A spokesman for the Bahrain embassy in London said that criticism aimed at NI-CO and UK support for Bahraini prisons was “unjustified and unfair”.

He said Bahrain accepted “more needs to be done” to improve its rights record, but attacked the “misguided intentions” of those with “a political agenda” against Bahrain.

He said: “In the past three years with NI-CO’s assistance, as part of the Bahrain-UK technical cooperation programme, Bahrain has been able to reshape its human rights landscape and strengthen protections and guarantees.”

Mohammed Ramadhan with his son in Bahrain before his arrest (Reprieve)

A plea for compassionate release

The release of documents showing the scale of UK involvement in Bahrain’s prisons coincides with a call for Boris Johnson to call on Bahrain officials to free an imprisoned torture victim so he may see his mother before she dies.

Reprieve has written to the foreign secretary to urge the Bahrain government to grant immediate temporary release to Ramadan, a former police officer.

Ramadan’s elderly mother is reported to be “extremely ill” and “close to death”, prompting the rights group to call on the Foreign Office to use its “close relationship with the Bahraini authorities to secure Ramadan’s urgent release, so that he may visit his mother before she passes”.

Ramadan, an opponent of the government who claims he was tortured into making a false confession, was sentenced to death for taking part in a bomb plot that killed a policeman.
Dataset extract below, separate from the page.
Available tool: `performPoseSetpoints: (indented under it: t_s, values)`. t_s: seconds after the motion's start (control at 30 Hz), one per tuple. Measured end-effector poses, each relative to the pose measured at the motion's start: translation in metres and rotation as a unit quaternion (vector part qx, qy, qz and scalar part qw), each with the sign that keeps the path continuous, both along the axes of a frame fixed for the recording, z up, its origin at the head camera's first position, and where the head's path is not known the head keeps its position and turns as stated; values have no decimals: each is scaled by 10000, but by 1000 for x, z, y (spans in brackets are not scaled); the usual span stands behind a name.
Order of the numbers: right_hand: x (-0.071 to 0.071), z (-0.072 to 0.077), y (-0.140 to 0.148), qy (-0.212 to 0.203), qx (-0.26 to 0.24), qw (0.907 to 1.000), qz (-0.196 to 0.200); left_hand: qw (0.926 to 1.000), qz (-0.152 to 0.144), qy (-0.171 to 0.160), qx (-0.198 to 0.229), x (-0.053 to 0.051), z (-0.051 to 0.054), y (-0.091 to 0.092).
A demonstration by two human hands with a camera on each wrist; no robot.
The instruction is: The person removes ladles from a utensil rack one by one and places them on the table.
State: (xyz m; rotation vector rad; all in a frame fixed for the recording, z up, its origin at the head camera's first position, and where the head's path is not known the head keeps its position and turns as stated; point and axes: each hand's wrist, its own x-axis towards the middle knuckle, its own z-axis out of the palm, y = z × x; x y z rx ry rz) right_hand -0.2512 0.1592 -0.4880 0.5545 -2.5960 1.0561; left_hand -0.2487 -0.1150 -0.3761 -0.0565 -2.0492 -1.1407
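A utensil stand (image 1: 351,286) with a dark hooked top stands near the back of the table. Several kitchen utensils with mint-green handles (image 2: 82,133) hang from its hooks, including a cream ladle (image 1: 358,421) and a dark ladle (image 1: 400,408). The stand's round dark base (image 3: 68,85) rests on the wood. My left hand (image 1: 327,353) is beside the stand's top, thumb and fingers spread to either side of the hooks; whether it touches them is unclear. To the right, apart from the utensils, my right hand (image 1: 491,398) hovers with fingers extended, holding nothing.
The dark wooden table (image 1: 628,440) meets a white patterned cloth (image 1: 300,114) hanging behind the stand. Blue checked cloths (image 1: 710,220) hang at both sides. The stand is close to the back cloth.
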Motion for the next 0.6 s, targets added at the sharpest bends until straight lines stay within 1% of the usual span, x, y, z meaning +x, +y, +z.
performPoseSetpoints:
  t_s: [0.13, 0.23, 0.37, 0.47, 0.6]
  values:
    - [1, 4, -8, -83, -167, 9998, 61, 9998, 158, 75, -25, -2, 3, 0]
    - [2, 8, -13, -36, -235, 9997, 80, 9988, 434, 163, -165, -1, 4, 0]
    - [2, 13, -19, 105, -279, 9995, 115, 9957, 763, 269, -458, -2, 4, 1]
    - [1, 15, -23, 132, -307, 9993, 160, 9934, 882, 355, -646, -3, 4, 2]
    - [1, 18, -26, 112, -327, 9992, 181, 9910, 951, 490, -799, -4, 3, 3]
He was arrested in February 2014 and is being held at Jau prison, where NI-CO has trained guards.

During this period, at least one inmate at Jau was reportedly tortured and sexually assaulted by guards. Ali al-Singace’s confession was based on a forced confession, says Reprieve. Alongside two other men he was executed by firing squad in January, breaking Bahrain’s moratorium on the death penalty, which had been in place since 2010.

It would be for Bahraini authorities to process a relase on compassioante ground

– Foreign office spokesperson

Harriet McCulloch, a deputy director at Reprieve, told MEE: “Mohammed Ramadan and his family have been through a horrifying ordeal. He was sentenced to death on the basis of a false confession extracted through torture.”

Claims and counter claims

MEE understands that Bahrain officials have denied Ramadan’s request for compassionate release and campaigners now say that his only hope of seeing his mother rests with representations to the British foreign secretary.

A spokesperson for the Bahrain embassy in London told MEE that Ramadan was “convicted of the premeditated murder of a police officer” and that Bahrain uses the death penalty “rarely and in only in the most serious cases, and then in accordance with international law”.

McCulloch, who has been following the case for Reprieve, said: “Our government must urgently use the UK’s growing relationship with Bahrain to help Mohammed and his family. At the very least, the Foreign Office must call on the kingdom to let Mohammed see his dying mother without delay. The UK owes him that much.”

However, a foreign office spokeswoman said: “It would be for the Bahraini authorities to process any application for temporary release on compassionate grounds.”

They added: “We also continue to monitor the case of Nabeel Rajab and have raised it with the Bahraini government at senior levels. We note the two year sentence given to him and we are aware there are further steps in the judicial process including the right of appeal.”

The spokeswoman declined to address specific issues of prison training and the role played by NI-CO but said that the UK is “committed to working with Bahrain to implement its reform agenda and encouraging it to deliver on its international and domestic human rights commitments.”

NI-CO has said its work in Bahrain is in tune with recommendations from the UN and a commission of inquiry in Bahrain.